§ WHAT TO WORK ON
Using the data below, copy each line that includes the word "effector".

§ SUPPLIED RECORDS
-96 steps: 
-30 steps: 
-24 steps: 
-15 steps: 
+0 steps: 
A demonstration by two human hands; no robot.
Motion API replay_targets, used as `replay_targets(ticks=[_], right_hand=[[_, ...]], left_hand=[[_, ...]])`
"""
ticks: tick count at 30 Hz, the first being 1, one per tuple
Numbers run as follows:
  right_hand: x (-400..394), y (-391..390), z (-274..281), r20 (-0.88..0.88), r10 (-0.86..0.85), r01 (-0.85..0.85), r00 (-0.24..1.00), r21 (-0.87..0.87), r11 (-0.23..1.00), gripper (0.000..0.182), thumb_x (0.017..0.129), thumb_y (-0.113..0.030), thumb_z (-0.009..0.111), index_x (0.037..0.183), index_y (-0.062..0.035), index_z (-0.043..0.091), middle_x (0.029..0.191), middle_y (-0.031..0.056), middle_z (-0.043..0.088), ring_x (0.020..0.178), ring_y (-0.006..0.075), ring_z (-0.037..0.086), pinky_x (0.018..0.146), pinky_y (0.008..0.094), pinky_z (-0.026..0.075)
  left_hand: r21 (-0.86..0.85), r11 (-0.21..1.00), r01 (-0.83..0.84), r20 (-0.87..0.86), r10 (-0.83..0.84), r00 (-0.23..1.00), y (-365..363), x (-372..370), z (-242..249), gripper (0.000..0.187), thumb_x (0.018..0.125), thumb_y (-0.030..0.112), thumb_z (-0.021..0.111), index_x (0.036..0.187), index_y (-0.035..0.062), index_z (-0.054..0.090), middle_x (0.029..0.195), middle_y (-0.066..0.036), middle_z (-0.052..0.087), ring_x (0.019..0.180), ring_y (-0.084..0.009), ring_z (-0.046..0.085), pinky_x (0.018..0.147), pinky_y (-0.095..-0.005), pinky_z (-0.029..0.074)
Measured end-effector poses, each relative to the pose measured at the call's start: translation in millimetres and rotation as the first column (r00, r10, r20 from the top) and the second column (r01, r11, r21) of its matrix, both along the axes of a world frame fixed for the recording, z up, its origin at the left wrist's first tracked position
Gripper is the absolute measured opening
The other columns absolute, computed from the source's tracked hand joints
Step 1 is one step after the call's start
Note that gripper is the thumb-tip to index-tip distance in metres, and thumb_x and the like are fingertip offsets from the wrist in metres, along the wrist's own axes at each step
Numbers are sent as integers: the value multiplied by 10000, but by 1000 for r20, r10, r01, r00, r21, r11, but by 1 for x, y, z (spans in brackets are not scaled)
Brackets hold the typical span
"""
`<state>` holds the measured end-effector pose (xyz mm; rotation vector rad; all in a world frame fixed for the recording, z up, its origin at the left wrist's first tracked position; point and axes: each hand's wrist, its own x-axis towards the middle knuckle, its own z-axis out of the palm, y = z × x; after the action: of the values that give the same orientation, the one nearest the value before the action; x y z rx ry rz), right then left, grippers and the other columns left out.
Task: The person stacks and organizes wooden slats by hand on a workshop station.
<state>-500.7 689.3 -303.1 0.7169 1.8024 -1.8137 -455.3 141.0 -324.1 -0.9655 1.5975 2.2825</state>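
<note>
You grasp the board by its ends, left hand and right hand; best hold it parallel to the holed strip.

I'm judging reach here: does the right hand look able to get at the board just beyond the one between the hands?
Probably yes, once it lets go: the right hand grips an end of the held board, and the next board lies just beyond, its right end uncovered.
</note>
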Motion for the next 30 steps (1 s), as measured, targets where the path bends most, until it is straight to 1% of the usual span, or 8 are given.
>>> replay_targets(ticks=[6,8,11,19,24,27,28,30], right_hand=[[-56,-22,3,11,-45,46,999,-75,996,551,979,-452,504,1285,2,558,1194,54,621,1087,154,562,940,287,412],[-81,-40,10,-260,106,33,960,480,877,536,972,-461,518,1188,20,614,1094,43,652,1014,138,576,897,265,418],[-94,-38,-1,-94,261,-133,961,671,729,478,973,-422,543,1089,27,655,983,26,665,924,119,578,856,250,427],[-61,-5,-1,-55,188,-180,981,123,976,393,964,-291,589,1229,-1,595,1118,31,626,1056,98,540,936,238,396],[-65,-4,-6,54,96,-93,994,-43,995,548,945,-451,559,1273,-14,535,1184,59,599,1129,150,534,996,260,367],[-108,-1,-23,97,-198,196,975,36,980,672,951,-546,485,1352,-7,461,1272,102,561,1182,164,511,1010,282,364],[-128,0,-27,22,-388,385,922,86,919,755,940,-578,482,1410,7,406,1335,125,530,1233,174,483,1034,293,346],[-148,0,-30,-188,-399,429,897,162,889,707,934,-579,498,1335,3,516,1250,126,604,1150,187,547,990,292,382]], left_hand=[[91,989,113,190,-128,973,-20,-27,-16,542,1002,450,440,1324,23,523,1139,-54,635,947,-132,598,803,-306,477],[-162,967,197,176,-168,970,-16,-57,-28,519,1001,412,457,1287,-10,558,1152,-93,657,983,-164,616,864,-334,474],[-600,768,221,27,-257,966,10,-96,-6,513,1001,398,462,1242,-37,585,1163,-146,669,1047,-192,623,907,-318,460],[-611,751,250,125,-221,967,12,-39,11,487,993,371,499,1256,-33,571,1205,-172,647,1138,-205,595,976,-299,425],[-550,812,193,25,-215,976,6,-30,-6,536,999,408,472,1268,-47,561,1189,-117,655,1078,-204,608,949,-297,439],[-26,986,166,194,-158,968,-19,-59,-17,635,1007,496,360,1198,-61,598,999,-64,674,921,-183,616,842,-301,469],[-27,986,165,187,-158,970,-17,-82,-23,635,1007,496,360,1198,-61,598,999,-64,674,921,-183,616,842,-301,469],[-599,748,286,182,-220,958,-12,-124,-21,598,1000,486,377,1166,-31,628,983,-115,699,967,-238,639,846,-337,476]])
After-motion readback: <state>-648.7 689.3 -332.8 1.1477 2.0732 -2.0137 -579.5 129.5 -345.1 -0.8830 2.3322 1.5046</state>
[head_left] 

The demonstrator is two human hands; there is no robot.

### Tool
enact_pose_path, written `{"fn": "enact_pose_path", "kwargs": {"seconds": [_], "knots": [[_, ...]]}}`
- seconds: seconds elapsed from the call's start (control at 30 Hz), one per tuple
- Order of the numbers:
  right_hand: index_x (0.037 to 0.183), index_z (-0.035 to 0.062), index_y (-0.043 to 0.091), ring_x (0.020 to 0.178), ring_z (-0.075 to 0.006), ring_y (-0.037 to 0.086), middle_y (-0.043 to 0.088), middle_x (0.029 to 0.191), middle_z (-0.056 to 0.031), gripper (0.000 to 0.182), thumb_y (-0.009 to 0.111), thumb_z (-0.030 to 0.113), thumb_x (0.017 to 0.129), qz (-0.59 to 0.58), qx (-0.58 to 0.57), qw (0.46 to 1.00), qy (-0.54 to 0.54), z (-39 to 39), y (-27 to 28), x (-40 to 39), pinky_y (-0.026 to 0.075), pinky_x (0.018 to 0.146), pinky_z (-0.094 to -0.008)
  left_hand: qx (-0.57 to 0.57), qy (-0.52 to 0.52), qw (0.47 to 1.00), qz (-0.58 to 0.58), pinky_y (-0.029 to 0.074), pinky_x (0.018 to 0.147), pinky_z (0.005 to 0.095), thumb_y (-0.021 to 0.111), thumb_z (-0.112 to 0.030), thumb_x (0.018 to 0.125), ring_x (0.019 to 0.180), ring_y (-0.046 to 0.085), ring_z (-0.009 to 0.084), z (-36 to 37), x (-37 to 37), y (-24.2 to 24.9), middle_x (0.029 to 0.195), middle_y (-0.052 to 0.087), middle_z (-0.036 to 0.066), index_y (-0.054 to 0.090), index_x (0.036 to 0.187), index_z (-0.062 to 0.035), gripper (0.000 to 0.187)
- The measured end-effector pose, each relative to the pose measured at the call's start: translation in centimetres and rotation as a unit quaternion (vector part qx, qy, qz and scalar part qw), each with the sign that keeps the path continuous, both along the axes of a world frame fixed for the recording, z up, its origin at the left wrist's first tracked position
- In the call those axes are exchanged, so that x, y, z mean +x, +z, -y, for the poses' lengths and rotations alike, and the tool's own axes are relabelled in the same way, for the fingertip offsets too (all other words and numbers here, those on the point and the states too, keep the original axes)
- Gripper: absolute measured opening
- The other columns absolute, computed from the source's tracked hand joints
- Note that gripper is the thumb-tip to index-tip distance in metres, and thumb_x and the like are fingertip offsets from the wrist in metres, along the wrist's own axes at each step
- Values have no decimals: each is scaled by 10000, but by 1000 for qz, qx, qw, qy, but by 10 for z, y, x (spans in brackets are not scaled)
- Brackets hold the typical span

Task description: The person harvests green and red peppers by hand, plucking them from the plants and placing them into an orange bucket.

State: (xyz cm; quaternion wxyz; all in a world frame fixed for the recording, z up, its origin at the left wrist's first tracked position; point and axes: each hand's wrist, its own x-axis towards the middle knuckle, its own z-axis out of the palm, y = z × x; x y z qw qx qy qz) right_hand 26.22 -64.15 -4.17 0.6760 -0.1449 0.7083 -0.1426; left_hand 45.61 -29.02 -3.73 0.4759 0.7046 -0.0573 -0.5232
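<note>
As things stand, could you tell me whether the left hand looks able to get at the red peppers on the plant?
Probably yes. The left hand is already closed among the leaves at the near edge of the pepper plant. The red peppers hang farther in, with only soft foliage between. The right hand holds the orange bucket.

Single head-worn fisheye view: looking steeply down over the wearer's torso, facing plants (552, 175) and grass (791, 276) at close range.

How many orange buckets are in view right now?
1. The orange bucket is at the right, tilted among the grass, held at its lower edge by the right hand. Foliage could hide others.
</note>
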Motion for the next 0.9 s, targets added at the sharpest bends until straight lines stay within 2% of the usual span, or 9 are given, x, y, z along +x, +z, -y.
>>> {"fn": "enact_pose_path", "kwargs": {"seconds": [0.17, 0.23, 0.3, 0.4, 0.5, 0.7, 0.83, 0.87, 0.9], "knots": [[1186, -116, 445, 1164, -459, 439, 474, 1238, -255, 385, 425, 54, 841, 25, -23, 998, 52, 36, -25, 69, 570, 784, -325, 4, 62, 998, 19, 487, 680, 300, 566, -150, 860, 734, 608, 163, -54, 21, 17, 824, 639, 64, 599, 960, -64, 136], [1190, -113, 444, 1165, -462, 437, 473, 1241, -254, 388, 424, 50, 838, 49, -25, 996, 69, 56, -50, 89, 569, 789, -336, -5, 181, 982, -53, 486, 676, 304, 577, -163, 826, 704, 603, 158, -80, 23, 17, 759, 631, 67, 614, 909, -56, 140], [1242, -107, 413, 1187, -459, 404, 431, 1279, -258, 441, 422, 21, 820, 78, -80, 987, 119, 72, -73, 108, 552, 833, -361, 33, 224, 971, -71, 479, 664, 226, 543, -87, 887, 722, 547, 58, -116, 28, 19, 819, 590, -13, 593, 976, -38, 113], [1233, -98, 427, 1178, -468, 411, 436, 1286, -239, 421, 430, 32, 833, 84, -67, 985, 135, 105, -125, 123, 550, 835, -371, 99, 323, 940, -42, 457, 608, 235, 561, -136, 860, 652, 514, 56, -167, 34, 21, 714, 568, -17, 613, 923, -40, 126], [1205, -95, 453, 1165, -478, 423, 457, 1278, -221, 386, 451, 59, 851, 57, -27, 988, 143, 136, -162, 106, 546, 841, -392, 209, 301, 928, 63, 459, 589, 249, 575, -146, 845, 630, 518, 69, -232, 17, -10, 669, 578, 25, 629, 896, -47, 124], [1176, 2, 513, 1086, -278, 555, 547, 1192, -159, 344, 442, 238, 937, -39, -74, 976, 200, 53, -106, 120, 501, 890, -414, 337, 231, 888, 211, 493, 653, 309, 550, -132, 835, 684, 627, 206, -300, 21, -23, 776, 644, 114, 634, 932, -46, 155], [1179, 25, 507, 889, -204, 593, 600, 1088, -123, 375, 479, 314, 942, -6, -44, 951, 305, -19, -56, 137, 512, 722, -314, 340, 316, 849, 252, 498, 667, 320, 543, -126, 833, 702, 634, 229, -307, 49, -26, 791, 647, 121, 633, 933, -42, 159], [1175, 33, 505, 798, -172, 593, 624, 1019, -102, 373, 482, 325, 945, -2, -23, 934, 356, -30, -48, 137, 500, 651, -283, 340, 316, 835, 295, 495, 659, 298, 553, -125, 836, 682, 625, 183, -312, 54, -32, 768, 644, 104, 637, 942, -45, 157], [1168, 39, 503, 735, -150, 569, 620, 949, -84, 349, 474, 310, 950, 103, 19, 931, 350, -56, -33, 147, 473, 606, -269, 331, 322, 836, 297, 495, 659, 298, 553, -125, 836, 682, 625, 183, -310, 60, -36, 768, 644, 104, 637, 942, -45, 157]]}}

§ EXERCISE RESULT
Measured end-effector poses, each relative to the pose measured at the call's start: translation in millimetres and rotation as the first column (r00, r10, r20 from the top) and the second column (r01, r11, r21) of its matrix, both along the axes of a world frame fixed for the recording, z up, its origin at the left wrist's first tracked position
`<state>` holds the measured end-effector pose (xyz mm; rotation vector rad; all in a world frame fixed for the recording, z up, its origin at the left wrist's first tracked position; point and axes: each hand's wrist, its own x-axis towards the middle knuckle, its own z-axis out of the palm, y = z × x; after the action: of the values that give the same orientation, the one nearest the value before the action; x y z rx ry rz), right then left, grippers and the other columns left out.
- The measured end-effector pose, each relative to the pose measured at the call's start: translation in centimetres and rotation as a unit quaternion (vector part qx, qy, qz and scalar part qw), each with the sign that keeps the path continuous, both along the axes of a world frame fixed for the recording, z up, its origin at the left wrist's first tracked position

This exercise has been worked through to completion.